Vainqueur de plusieurs récompenses internationales, le deuxième long-métrage du jeune réalisateur, qui a été bien accueilli par la critique, relate l’histoire d’un orchestre populaire dont les musiciens se font passer parfois pour des aveugles pour animer des fêtes réservées aux femmes.

« Le Tanit d’or est une consécration du cinéma marocain », a déclaré à la MAP le réalisateur, Mohamed Mouftakir, au terme de la cérémonie de clôture du JCC-2015.

« Simplicité »

Selon lui, le secret du succès populaire de « L’Orchestre des aveugles » réside dans « sa simplicité et dans la touche nostalgique qui a permis de se réapproprier une époque importante de l’histoire contemporaine du Maroc, à laquelle le citoyen voue encore une profonde affection ».

Le socle du film, a-t-il expliqué, repose sur « la narration cinématographique faisant appel à l’insinuation, à la symbolique et à la maîtrise des outils techniques, autant d’éléments ayant concouru à lui assurer une certaine vision esthétique ».
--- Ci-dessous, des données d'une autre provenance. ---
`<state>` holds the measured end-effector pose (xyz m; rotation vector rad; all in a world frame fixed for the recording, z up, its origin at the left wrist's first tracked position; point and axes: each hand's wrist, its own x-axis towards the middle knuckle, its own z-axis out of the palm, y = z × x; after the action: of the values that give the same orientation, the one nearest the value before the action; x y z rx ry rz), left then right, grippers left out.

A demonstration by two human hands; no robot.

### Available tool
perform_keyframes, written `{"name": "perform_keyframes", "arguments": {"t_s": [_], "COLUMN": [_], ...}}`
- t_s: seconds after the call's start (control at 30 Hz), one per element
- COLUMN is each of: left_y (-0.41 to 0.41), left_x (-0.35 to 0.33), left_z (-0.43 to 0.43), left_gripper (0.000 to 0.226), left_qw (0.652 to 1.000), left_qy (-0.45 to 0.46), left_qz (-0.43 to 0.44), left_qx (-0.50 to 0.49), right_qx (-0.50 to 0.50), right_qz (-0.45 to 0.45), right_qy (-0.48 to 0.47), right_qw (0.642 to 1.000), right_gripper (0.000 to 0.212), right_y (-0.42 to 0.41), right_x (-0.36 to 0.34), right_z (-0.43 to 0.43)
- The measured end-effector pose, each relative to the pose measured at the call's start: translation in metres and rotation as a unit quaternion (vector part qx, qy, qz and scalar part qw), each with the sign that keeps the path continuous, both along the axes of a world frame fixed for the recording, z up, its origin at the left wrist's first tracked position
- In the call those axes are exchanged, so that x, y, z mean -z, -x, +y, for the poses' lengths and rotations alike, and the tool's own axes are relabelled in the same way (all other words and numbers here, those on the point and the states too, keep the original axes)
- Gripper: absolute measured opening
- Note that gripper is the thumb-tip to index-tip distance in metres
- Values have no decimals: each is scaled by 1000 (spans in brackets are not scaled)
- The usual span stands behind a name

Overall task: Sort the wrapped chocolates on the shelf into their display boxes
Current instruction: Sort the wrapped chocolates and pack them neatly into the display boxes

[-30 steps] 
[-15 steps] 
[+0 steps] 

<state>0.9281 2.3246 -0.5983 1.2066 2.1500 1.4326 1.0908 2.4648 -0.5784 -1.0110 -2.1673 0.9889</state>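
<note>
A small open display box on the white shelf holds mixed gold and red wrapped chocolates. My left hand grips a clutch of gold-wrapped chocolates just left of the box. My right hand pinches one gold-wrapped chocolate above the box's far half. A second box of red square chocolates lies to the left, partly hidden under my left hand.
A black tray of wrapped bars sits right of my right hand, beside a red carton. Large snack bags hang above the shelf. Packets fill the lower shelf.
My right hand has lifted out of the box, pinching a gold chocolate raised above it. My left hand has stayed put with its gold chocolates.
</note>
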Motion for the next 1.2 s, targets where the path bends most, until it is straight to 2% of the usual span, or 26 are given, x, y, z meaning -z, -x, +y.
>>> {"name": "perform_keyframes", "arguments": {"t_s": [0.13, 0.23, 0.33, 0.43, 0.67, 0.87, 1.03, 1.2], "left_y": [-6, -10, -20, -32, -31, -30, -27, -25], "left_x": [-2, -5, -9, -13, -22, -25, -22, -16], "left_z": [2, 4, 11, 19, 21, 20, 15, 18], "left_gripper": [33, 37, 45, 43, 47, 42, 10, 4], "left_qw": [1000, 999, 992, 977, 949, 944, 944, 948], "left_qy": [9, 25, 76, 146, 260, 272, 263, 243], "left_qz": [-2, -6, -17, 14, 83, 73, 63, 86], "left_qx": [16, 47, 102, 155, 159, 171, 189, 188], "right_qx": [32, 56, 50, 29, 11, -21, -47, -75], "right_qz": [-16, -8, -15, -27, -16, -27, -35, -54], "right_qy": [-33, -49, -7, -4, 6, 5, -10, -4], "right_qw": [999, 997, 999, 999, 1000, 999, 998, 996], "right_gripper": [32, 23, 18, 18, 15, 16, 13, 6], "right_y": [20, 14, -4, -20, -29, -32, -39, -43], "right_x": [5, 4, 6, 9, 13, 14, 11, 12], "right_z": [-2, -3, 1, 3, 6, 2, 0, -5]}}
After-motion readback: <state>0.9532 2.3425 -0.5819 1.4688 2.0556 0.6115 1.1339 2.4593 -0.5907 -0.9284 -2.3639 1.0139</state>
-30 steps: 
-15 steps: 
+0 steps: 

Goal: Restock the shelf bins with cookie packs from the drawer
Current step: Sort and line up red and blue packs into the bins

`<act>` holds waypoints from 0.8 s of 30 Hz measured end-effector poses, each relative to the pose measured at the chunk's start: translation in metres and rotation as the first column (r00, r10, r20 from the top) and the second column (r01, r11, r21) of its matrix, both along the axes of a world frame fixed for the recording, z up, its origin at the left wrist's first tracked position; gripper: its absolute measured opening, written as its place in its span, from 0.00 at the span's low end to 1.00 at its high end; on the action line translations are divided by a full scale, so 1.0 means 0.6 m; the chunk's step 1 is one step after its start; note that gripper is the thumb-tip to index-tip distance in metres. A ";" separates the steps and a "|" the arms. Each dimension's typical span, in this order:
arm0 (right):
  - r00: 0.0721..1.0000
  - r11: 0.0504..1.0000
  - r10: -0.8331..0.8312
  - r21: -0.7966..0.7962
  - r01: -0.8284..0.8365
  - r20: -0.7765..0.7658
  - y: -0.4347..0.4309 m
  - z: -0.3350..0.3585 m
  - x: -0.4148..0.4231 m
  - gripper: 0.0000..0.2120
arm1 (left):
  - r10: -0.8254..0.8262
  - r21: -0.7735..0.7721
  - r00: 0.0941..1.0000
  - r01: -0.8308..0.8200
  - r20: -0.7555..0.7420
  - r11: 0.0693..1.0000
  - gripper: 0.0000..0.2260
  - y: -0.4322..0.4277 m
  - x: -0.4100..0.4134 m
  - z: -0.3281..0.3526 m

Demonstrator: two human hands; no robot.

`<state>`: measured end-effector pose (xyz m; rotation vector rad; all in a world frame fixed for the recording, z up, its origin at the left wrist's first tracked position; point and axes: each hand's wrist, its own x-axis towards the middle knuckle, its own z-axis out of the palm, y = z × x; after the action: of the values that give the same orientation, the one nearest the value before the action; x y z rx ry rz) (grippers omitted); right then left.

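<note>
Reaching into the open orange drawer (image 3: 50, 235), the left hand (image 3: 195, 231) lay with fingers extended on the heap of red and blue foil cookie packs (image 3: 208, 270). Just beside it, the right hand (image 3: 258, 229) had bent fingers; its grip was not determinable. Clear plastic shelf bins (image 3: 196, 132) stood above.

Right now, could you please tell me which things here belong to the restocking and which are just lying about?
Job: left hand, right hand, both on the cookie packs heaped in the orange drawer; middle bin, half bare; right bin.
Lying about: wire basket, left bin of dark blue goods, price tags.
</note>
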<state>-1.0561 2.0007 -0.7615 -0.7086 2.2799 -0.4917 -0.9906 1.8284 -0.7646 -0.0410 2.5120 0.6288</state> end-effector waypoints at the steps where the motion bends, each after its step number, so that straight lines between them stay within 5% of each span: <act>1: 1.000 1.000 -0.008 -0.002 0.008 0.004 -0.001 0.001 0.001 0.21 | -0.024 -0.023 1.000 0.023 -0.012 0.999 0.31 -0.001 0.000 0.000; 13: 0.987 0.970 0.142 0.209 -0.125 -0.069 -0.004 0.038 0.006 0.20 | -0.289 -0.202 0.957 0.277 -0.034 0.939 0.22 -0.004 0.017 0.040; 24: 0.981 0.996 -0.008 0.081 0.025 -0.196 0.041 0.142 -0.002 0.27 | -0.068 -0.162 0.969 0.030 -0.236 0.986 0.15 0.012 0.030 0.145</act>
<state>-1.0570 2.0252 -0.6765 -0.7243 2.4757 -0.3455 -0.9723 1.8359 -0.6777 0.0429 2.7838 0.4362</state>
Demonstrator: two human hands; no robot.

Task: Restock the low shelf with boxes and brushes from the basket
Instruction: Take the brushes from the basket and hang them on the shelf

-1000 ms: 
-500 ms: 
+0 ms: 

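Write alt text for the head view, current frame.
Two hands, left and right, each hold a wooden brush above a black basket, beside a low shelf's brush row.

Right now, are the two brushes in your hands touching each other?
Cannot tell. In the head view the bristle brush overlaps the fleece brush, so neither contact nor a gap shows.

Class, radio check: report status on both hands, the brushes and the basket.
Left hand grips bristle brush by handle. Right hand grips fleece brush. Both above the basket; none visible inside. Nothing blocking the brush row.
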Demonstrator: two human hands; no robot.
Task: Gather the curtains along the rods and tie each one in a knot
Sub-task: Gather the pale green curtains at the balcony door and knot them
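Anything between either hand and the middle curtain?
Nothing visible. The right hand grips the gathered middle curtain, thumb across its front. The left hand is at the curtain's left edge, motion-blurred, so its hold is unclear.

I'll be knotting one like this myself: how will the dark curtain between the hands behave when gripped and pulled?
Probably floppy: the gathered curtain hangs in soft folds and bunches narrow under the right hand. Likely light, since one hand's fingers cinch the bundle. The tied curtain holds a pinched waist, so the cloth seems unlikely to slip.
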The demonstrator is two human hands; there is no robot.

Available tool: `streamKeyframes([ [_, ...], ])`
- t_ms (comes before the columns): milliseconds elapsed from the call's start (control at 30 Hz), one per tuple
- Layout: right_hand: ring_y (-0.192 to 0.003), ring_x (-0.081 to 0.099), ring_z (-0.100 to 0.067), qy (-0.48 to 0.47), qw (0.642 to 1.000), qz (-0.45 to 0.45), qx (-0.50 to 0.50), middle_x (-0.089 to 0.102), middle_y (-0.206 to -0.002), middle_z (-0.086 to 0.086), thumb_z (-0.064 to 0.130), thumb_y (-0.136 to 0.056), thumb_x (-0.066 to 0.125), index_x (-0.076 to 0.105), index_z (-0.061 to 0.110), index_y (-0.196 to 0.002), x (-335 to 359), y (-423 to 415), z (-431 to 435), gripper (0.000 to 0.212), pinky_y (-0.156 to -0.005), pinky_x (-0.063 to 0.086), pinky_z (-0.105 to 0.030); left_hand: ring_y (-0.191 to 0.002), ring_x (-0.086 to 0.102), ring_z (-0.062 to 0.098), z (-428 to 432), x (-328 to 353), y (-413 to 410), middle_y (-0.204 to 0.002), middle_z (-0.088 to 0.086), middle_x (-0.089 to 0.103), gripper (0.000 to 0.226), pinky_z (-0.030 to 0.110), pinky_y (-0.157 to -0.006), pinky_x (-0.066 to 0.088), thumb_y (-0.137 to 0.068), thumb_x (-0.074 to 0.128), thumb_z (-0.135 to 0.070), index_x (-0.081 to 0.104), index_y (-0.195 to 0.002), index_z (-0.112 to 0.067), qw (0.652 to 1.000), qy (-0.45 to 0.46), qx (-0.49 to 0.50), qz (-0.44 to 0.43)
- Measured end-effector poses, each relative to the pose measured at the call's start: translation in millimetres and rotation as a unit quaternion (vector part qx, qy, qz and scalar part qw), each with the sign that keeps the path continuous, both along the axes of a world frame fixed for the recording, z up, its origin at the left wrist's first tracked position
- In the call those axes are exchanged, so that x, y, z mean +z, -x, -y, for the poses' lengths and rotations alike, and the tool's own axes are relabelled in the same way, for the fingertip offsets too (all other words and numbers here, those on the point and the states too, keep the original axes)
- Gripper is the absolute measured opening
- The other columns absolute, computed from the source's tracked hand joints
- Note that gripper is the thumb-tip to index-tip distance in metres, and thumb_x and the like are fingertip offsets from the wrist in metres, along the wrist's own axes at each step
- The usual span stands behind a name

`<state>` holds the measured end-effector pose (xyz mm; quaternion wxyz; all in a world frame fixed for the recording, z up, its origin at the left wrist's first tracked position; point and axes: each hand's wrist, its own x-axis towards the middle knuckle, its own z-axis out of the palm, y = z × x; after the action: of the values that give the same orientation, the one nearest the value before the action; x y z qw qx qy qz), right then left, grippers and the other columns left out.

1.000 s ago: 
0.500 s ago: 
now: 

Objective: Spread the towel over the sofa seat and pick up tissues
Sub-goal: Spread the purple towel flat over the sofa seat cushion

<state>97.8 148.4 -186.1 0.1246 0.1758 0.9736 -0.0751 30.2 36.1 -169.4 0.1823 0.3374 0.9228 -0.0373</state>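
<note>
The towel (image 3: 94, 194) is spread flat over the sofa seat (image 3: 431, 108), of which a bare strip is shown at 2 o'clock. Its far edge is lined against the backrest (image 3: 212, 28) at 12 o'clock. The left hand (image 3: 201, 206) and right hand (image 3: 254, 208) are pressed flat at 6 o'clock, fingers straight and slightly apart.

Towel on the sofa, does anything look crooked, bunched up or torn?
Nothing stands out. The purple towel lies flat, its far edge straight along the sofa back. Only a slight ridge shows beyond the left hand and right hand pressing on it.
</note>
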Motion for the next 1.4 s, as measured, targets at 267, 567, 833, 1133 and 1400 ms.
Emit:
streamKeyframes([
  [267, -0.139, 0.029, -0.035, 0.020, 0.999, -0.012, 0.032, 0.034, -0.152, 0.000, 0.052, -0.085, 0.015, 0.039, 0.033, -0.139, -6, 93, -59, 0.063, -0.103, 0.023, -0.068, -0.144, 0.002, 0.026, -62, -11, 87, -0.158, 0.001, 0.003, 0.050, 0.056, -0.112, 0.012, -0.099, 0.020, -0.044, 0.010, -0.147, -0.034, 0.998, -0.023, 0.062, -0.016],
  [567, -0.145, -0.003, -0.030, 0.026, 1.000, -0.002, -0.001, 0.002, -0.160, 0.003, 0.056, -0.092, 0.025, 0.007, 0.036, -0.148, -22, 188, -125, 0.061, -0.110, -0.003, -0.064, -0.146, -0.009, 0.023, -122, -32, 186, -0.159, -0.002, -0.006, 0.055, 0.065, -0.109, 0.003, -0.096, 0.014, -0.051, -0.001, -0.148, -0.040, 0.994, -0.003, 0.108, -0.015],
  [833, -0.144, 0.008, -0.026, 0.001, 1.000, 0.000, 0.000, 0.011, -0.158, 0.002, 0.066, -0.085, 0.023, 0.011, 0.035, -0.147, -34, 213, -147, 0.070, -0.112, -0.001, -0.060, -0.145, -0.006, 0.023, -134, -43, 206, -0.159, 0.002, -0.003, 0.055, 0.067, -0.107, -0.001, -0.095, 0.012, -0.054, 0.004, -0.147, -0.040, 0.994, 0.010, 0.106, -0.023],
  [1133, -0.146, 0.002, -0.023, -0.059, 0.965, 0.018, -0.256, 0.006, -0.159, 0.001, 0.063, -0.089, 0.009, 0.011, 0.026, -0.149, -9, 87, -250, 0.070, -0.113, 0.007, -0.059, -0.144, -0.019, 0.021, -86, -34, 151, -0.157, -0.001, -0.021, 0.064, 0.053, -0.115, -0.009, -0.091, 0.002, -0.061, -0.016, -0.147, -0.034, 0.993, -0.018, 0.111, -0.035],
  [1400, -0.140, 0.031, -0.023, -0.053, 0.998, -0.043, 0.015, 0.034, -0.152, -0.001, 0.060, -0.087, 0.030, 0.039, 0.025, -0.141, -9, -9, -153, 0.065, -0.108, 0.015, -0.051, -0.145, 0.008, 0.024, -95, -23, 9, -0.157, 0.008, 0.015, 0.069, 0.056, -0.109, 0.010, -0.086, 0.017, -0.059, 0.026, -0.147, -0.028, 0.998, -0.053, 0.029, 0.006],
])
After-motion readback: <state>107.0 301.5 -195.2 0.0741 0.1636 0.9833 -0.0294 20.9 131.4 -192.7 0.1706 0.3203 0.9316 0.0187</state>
Le film s’est éloigné « de la morale, des jugements de valeur sur les personnes ou l’époque et s’est contenté de transposer à l’écran la réalité d’une société telle qu’elle est et la vie de personnages qui ont le droit d’exister comme elles sont ».

C’est la raison pour laquelle le film a créé une connexion avec les spectateurs qui « ont aimé les personnages et interagi avec l’époque dépeinte », a fait remarquer Mouftakir.

« Much Loved » primé

Par ailleurs, « The Endless River » du Sud-Africain Oliver Hermanus a décroché le Tanit d’argent, tandis que le Tanit de bronze a été décerné à la Tunisienne Leyla Bouzid pour « A peine j’ouvre les yeux ».

Le Prix du jury, présidé par l’homme de cinéma marocain Noureddine Sail, a été attribué au film « Much Loved » de Nabil Ayouch.

La 26ème édition des JCC a été marquée par le couvre-feu décrété dans le Grand Tunis, suite à l’attentat-suicide ayant causé la mort de 12 agents de la Garde présidentielle, mardi dernier, à quelques mètres du lieu de déroulement du festival.